Twenty-five years after the military nullified the outcome of Nigeria’s democratic elections of June 12, 1993, the country, today led by another soldier from the past, marches into the future with its gaze firmly fixed backwards. Now as then, the country needs a committed civic coalition to show up and reclaim a space increasingly constrained by a regime that shows casual disregard for both democracy and the citizens from whom it receives its mandate to rule.

The two candidates in the presidential ballot on 12 June 1993 were Alhaji Bashir Tofa of the National Republic Convention (NRC), and Alhaji Moshood Abiola of the Social Democratic Party (SDP). They were both Muslims. Today, unprecedented levels of sectarian poison would make such a ticket unthinkable. 10 days after the vote took place, the National Electoral Commission (NEC), was yet to officially declare the outcome.

On 22 June, 1993, the elite of country gathered in Katsina for the burial of Alhaji Musa Yar’Adua, the Mutawallin Katsina. A towering politician himself, the Mutawalli was the father of Shehu Musa Yar’Adua, a retired General who had collaborated with Ibrahim Babangida and Muhammadu Buhari (both Lieutenant-Colonels then), in the military coup that installed General Murtala Mohammed in power in July 1975. Shehu Yar’Adua would later become the second-in-command in that regime after the assassination in February 1976 of General Murtala, who was succeeded by General Olusegun Obasanjo. Nearly 31 years later, in May 2007, his younger brother, Umaru, was elected Nigeria’s president.
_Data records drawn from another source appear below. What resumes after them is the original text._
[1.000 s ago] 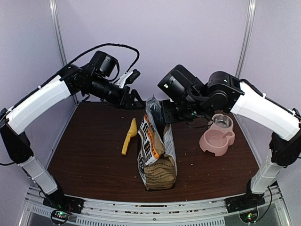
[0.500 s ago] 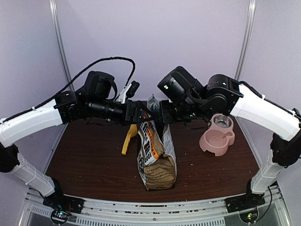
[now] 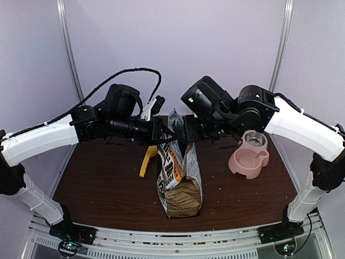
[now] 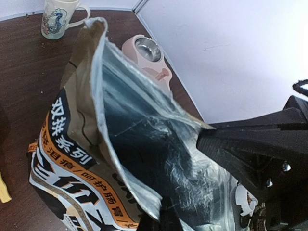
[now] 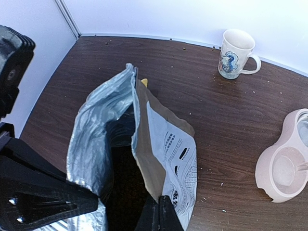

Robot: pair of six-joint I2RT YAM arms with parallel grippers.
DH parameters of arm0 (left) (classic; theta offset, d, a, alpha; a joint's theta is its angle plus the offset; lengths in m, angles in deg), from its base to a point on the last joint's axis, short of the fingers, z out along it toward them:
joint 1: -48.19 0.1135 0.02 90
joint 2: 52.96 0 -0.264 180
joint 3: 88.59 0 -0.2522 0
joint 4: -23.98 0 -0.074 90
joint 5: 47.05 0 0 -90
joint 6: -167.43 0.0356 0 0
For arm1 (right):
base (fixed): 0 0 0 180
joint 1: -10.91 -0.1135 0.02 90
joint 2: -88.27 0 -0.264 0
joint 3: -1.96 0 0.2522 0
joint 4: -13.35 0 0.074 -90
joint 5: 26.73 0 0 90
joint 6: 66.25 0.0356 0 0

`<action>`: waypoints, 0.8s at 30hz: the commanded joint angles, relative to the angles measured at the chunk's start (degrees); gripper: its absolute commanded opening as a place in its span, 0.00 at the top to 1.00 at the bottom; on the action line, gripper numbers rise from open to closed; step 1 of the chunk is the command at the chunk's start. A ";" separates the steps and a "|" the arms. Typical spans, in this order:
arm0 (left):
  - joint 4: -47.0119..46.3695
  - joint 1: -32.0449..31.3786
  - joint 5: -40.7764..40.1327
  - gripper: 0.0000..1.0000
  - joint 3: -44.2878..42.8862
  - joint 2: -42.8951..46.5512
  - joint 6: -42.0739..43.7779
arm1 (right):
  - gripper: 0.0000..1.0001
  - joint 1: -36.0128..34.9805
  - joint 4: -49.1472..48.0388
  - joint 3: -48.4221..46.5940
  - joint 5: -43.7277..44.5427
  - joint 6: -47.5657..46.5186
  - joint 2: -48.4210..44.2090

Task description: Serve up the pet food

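The kraft-brown pet food bag (image 3: 179, 181) stands upright mid-table with its mouth pulled open. My left gripper (image 3: 164, 133) is shut on the bag's left rim (image 4: 144, 202); its fingertips (image 4: 166, 219) pinch the foil edge. My right gripper (image 3: 186, 133) is shut on the opposite rim, with the brown flap (image 5: 156, 173) nipped between its fingers (image 5: 160, 214). The silver-lined inside (image 5: 120, 183) is dark, and the pet food itself is hidden in it. The pink double bowl (image 3: 249, 156) sits to the right of the bag, apart from it.
A yellow scoop (image 3: 148, 156) lies on the table just left of the bag. A white mug with a blue print (image 5: 236, 54) stands near the back wall. Small crumbs dot the dark wooden table (image 3: 108, 183). Purple walls close in the back and sides.
My left arm has swung right to the bag's mouth, opened wide on the way, then shut on the left rim. The right gripper has kept its hold on the right rim.
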 commanded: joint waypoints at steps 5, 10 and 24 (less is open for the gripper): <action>21.19 0.86 -13.51 1.00 -16.33 0.97 11.09 | 1.00 1.01 6.75 -2.94 7.59 1.00 -4.14; 34.54 1.21 -16.95 1.00 -26.16 -1.51 16.02 | 1.00 2.21 5.57 0.24 9.00 1.82 -7.60; 17.66 1.21 -13.89 0.40 -13.32 5.90 14.66 | 0.85 2.71 -4.17 9.57 1.16 0.41 -11.19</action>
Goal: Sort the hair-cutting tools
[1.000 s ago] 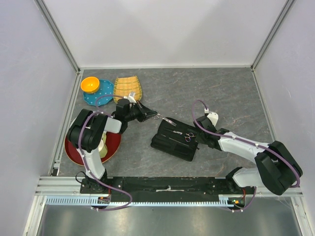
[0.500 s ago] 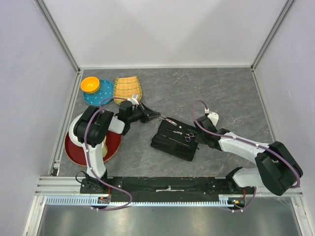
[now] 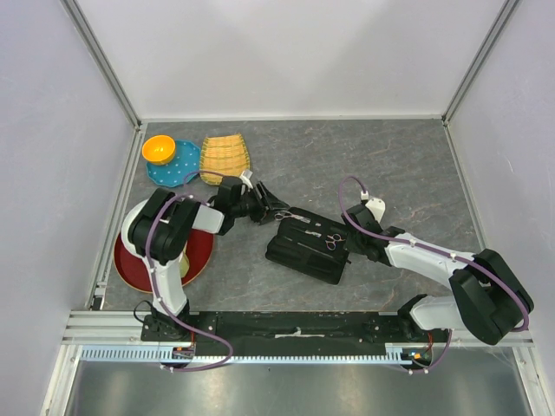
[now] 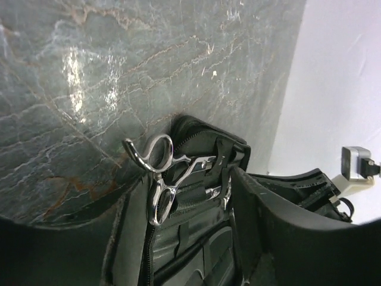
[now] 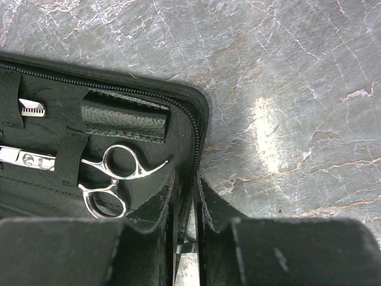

The funeral in June 1993 was a reunion of the military-civil coalition that had for decades plundered the country. In attendance was military president, Ibrahim Babangida, who had banned his mate, Shehu Yar’Adua, from the contest to succeed him. Also in attendance was the man who was to have succeeded him, Moshood Abiola. On taking his leave from the funeral, Babangida authorized a release to go out announcing the annulment of the election.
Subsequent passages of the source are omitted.